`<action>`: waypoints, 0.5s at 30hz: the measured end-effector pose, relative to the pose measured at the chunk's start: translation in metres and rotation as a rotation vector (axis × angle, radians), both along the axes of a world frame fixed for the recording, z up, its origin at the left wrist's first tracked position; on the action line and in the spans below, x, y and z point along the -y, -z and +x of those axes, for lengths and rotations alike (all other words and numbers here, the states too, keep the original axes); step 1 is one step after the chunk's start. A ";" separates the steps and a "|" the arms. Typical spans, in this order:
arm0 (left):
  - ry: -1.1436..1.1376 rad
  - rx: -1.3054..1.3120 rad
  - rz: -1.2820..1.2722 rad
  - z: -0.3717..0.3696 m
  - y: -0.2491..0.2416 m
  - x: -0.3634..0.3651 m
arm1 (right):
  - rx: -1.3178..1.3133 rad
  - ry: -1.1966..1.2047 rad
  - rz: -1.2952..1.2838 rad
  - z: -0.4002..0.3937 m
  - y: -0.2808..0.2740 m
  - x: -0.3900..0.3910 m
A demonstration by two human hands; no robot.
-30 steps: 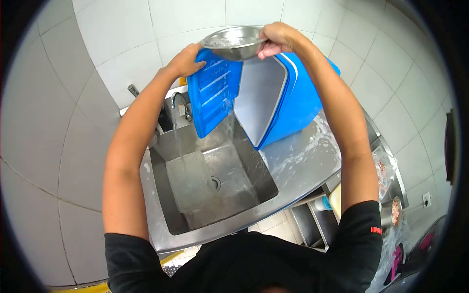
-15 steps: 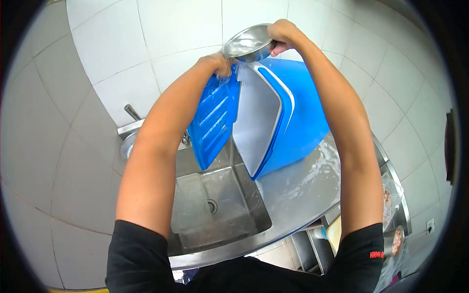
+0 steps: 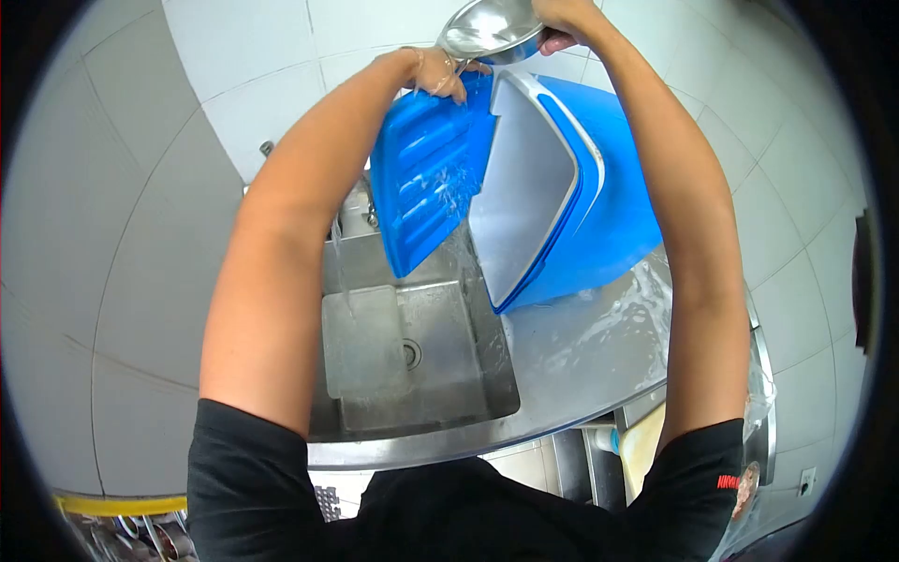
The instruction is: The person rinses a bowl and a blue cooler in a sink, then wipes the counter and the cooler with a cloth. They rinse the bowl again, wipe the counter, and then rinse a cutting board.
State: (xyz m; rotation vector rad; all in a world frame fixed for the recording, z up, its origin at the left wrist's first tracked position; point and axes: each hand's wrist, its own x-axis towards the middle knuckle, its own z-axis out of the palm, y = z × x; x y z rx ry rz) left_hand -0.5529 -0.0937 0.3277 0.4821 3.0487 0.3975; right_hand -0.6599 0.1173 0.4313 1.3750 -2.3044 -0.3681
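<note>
My right hand [image 3: 565, 21] grips the rim of a shiny metal bowl [image 3: 492, 33], which is tilted toward the left with water running from its lower edge. My left hand [image 3: 438, 75], wet, holds the top edge of the blue ribbed cooler lid [image 3: 426, 169], fingers bent over it. Water splashes down the lid's face. The lid stands swung open beside the blue cooler [image 3: 609, 187], which lies tipped on the steel counter with its pale inside [image 3: 524, 187] facing left and toward me.
Below the lid is a steel sink [image 3: 449, 347] with a drain and a translucent flat tray or board [image 3: 365, 342]. Suds lie on the steel counter [image 3: 599, 337]. A faucet [image 3: 373, 215] is partly hidden behind my left arm. Tiled walls surround the sink.
The view has shifted, so the cooler and hands sit higher in it. My left fingers have spread further over the lid's edge. Water now splashes on the lid's middle.
</note>
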 end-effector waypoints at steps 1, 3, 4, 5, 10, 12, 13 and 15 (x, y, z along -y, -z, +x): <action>-0.011 0.007 0.001 0.009 0.000 0.002 | 0.007 -0.011 0.001 0.001 0.001 0.004; -0.165 0.165 0.209 0.031 0.002 0.000 | -0.159 0.016 0.059 0.008 0.001 0.006; -0.109 0.285 0.385 0.052 0.001 -0.003 | 0.078 0.185 -0.068 0.036 -0.001 0.006; -0.120 0.291 0.384 0.070 -0.001 -0.006 | 0.087 0.175 -0.068 0.045 -0.002 0.006; -0.360 0.249 0.693 0.109 0.013 -0.002 | -0.093 0.114 -0.026 0.055 0.007 0.011; -0.450 0.125 0.715 0.110 0.016 -0.003 | -0.134 0.110 -0.034 0.069 0.010 0.010; -0.451 0.135 0.710 0.110 0.019 -0.005 | 0.199 0.147 -0.366 0.091 0.009 0.006; -0.455 0.052 0.802 0.106 0.024 -0.008 | 0.538 0.190 -0.706 0.113 0.011 0.004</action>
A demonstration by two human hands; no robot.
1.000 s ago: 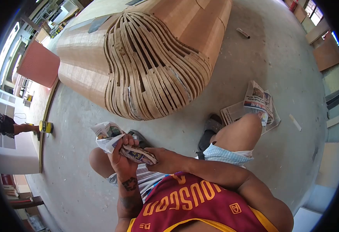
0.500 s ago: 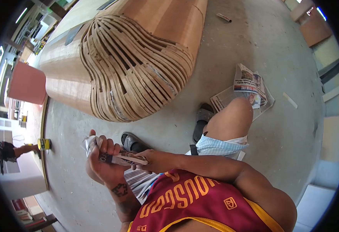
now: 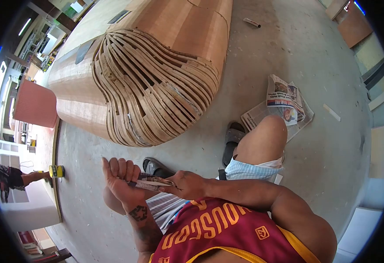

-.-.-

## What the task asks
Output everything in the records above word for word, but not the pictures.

## Task result
`<action>`: waypoints, 0.5s at 30hz: the measured end-effector pose, relative to the pose measured at the chunk's start: translation in metres and rotation as a rotation vector (axis × angle, radians), both along the axes of a world frame fixed for the recording, z up, its origin at the left wrist's first tracked position; on the action line and in the spans below, x, y and z point along the -y, -z and +x of those axes, for lengths and rotations alike (all other words and numbers here, the states too, keep the original axes); step 1 is one step after the chunk's start. A ";" separates the steps and a "|" the arms. Typical spans, in this order:
arm0 (left):
  - ry: -1.1436..1.1376 rad
  - rx: -1.3054..1.3120 rad
  - rz: -1.2820..1.2722 rad
  - z: -0.3717..0.3696 m
  - y: -0.2491..0.2416 m
  - x: -0.3634..0.3651 m
arm1 (right):
  - rx: -1.3178..1.3133 rad
  - ry: -1.1966..1.2047 rad
  - rz: -1.2952..1.2838 rad
  - z: -0.4002..0.3937 m
  - y: -0.2808..0.2740 m
  - x: -0.3900..0.3910 m
A demonstration by two human hands; no robot.
-30 steps: 
-15 steps: 
+0 steps: 
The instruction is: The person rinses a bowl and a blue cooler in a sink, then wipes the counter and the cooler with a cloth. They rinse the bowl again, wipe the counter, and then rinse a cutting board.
State: (xyz m; rotation vector rad; all in a world frame fixed for the recording, z up, its origin at the left wrist's first tracked position; point and axes: each hand's wrist, its own x-axis towards the middle knuckle, its own z-axis out of the palm, y = z × x; x y z rx ry rz) left_hand -0.5529 -0.0937 0.3277 0.4821 3.0487 0.3975; right_hand -0.6599 0.1173 0.4313 1.3750 -2.3044 -0.3681
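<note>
My right hand [image 3: 565, 21] grips the rim of a shiny metal bowl [image 3: 492, 33], which is tilted toward the left with water running from its lower edge. My left hand [image 3: 438, 75], wet, holds the top edge of the blue ribbed cooler lid [image 3: 426, 169], fingers bent over it. Water splashes down the lid's face. The lid stands swung open beside the blue cooler [image 3: 609, 187], which lies tipped on the steel counter with its pale inside [image 3: 524, 187] facing left and toward me.
Below the lid is a steel sink [image 3: 449, 347] with a drain and a translucent flat tray or board [image 3: 365, 342]. Suds lie on the steel counter [image 3: 599, 337]. A faucet [image 3: 373, 215] is partly hidden behind my left arm. Tiled walls surround the sink.
The view has shifted, so the cooler and hands sit higher in it. My left fingers have spread further over the lid's edge. Water now splashes on the lid's middle.
</note>
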 end-effector waypoints at steps 1, 3, 4, 5, 10, 12, 13 and 15 (x, y, z along -y, -z, +x): <action>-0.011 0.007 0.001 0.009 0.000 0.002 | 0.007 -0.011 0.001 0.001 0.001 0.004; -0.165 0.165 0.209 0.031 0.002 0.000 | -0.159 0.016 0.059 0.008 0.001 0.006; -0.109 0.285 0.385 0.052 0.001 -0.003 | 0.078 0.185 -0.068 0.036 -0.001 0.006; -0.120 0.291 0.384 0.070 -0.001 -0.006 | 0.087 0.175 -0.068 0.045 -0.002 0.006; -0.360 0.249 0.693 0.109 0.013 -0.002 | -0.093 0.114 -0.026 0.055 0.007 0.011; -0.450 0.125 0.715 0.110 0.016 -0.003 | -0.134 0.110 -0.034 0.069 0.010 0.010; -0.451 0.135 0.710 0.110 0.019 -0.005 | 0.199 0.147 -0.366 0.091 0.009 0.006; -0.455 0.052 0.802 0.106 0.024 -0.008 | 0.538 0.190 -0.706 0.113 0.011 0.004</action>
A demonstration by two human hands; no robot.
1.000 s ago: 
0.500 s ago: 
now: 

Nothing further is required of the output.